▶ _Work instructions_
Find every line in the records below that holds the word "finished", and copy each one.

▶ _Records for this task_
==============================

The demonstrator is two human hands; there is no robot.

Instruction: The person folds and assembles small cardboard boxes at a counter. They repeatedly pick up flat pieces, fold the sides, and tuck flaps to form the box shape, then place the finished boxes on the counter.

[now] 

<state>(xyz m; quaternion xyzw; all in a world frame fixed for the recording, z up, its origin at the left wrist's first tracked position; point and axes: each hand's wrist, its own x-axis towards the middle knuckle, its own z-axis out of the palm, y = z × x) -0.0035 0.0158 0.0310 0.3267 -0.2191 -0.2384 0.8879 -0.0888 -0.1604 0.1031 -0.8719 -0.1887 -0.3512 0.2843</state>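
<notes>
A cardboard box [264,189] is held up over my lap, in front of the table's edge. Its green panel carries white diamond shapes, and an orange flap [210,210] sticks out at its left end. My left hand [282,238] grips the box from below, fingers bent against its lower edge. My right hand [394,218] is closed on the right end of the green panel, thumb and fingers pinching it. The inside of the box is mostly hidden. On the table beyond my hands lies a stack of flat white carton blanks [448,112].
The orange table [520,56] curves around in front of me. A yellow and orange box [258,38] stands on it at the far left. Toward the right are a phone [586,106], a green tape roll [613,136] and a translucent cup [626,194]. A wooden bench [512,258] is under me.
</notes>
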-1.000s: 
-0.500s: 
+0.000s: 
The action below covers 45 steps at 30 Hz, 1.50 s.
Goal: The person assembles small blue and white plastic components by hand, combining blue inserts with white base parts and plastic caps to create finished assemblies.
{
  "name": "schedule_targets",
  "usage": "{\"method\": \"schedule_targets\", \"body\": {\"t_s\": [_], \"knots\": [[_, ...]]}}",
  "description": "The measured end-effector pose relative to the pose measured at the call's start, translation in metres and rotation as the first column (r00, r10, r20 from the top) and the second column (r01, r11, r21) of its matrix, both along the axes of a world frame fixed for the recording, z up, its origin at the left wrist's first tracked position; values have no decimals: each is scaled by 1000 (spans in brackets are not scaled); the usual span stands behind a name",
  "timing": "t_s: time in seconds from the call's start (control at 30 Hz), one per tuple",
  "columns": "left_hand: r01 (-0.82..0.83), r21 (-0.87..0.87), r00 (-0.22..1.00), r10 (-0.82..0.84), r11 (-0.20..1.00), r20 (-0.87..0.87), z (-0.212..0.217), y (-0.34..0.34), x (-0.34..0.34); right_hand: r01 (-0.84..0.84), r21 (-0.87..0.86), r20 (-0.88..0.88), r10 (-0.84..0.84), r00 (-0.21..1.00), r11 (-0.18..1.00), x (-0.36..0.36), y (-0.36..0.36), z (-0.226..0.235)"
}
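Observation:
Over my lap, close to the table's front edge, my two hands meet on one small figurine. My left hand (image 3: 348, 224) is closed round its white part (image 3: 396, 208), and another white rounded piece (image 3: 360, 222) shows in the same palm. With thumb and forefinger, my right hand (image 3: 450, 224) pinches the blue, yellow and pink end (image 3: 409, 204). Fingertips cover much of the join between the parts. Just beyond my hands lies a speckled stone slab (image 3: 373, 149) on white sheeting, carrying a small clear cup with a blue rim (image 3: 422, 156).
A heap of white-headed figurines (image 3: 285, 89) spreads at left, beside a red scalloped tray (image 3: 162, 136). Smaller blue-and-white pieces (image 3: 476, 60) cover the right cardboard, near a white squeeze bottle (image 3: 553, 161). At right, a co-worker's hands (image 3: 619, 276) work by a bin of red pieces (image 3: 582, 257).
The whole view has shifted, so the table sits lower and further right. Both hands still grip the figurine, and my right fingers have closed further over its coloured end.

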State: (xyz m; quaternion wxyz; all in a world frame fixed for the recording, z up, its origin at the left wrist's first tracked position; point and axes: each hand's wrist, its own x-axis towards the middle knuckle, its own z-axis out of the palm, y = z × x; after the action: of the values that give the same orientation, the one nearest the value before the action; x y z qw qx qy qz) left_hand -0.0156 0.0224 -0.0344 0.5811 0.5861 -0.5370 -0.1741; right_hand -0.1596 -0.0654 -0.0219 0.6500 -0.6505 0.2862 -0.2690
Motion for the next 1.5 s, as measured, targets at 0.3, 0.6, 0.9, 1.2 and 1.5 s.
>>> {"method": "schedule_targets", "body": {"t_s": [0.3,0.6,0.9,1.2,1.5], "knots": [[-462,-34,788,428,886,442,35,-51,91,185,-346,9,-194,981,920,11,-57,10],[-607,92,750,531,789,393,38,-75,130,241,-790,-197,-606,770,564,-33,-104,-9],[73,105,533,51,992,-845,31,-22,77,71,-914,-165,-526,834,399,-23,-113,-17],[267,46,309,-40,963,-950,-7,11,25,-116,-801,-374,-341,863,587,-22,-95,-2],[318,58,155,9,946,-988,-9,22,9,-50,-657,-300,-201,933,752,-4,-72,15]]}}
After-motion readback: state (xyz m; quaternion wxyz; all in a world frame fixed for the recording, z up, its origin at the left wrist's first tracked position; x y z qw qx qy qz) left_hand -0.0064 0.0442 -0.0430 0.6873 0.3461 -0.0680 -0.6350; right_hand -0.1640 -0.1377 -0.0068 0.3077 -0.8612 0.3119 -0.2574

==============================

▶ _Result_
Instruction: The person folds and assembles small cardboard boxes at a counter. They repeatedly pick up flat pieces, fold the sides, and tuck flaps to form the box shape, then place the finished boxes on the counter.
Goal: The person assembles small blue and white plastic components by hand, combining blue inserts with white base parts and plastic caps to create finished assemblies.

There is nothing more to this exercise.